> [Problem]:
Write out the whole listing without a single alteration.

> [Data block]:
━━━━━━━━

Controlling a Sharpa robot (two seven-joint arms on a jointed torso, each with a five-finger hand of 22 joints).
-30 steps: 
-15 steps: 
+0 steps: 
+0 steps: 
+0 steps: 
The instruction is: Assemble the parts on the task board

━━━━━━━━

> [Result of this exercise]:
Controlling a Sharpa robot (two seven-joint arms on a jointed torso, each with a five-finger hand of 22 joints).
-30 steps: 
-15 steps: 
+0 steps: 
+0 steps: 
+0 steps: 
The instruction is: Assemble the parts on the task board

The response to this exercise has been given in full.